INSTRUCTIONS FOR THE TASK ▸ Your job is to return the whole listing unchanged while skipping its images.

[Start of Attachment]

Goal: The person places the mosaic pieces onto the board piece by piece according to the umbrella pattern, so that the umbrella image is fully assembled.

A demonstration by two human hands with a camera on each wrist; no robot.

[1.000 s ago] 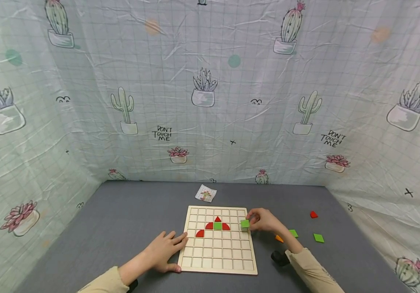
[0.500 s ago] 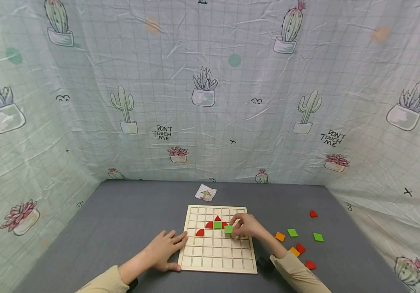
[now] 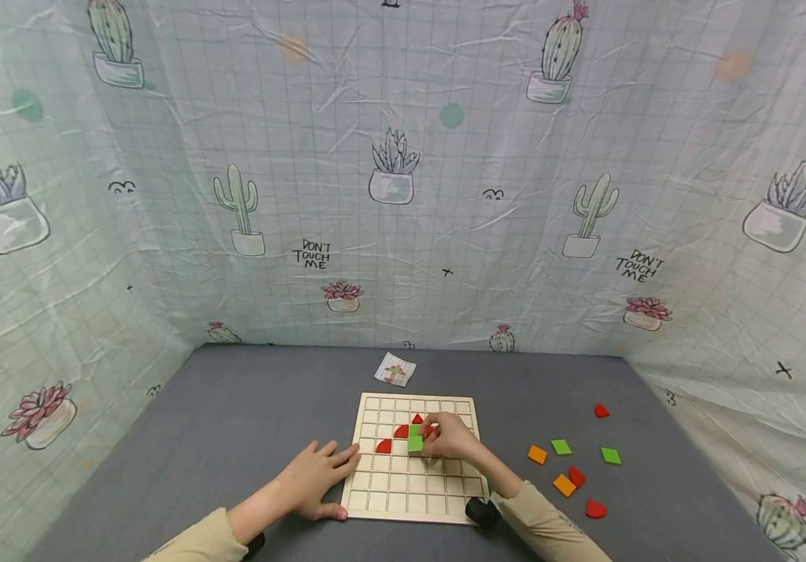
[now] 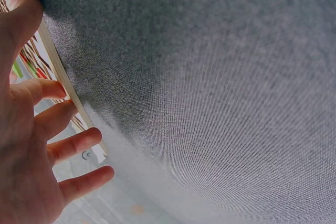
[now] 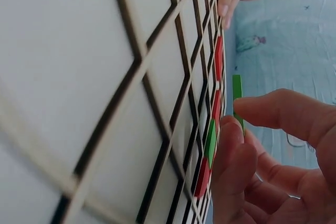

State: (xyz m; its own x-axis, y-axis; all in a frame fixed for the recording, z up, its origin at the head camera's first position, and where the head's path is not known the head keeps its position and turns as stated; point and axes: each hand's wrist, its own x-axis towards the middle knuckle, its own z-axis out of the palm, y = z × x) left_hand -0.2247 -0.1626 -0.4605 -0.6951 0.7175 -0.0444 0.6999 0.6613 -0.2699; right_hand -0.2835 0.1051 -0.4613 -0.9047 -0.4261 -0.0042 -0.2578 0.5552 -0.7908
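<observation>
A pale wooden grid board (image 3: 438,499) lies on the dark table. My left hand (image 3: 310,482) rests spread along its left edge, fingertips and thumb at the rim; the left wrist view shows these fingers straight against the edge (image 4: 55,61). With thumb and fingertips my right hand (image 3: 451,439) pinches a green square tile (image 3: 415,444) just over the board, below the green tile set in the grid. The right wrist view shows the held green tile (image 5: 237,85) standing off the board's surface. Red rounded tiles (image 3: 384,446) and a red triangle (image 3: 418,418) sit in grid cells.
Right of the board lie loose tiles: green diamonds (image 3: 561,447), orange squares (image 3: 565,485) and several red ones (image 3: 596,508). A small picture card (image 3: 395,370) lies behind the board. A cactus-print curtain (image 3: 403,273) hangs around the table's back and sides.
My right hand has carried the green square tile leftward from the board's right edge to its middle column, uncovering loose tiles on the right. My left hand has stayed in place.
</observation>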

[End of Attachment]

TASK ANSWER ▸
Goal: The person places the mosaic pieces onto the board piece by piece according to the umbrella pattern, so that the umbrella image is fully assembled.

A demonstration by two human hands with a camera on each wrist; no robot.

[1.000 s ago] 
[0.500 s ago] 
[now] 
[now] 
[now] 

State: (xyz m; its own x-axis, y-axis; all in a frame fixed for the recording, z up, its origin at the head camera's first position, and where the head's path is not known the head keeps its position and turns as stated; point and axes: each hand's wrist, its own x-axis towards the middle knuckle, its own z-axis out of the palm, y = z × x) left_hand -0.2247 -0.1626 -0.4605 -0.6951 0.7175 -0.0444 0.6999 0.6613 -0.2699; right_hand -0.2835 0.1051 -0.4613 -0.9047 -0.4261 -0.0042 -0.2578 0.5552 -0.7908
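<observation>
A pale wooden grid board (image 3: 438,499) lies on the dark table. My left hand (image 3: 310,482) rests spread along its left edge, fingertips and thumb at the rim; the left wrist view shows these fingers straight against the edge (image 4: 55,61). With thumb and fingertips my right hand (image 3: 451,439) pinches a green square tile (image 3: 415,444) just over the board, below the green tile set in the grid. The right wrist view shows the held green tile (image 5: 237,85) standing off the board's surface. Red rounded tiles (image 3: 384,446) and a red triangle (image 3: 418,418) sit in grid cells.
Right of the board lie loose tiles: green diamonds (image 3: 561,447), orange squares (image 3: 565,485) and several red ones (image 3: 596,508). A small picture card (image 3: 395,370) lies behind the board. A cactus-print curtain (image 3: 403,273) hangs around the table's back and sides.
My right hand has carried the green square tile leftward from the board's right edge to its middle column, uncovering loose tiles on the right. My left hand has stayed in place.
</observation>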

Nothing else is needed, and the exercise is over.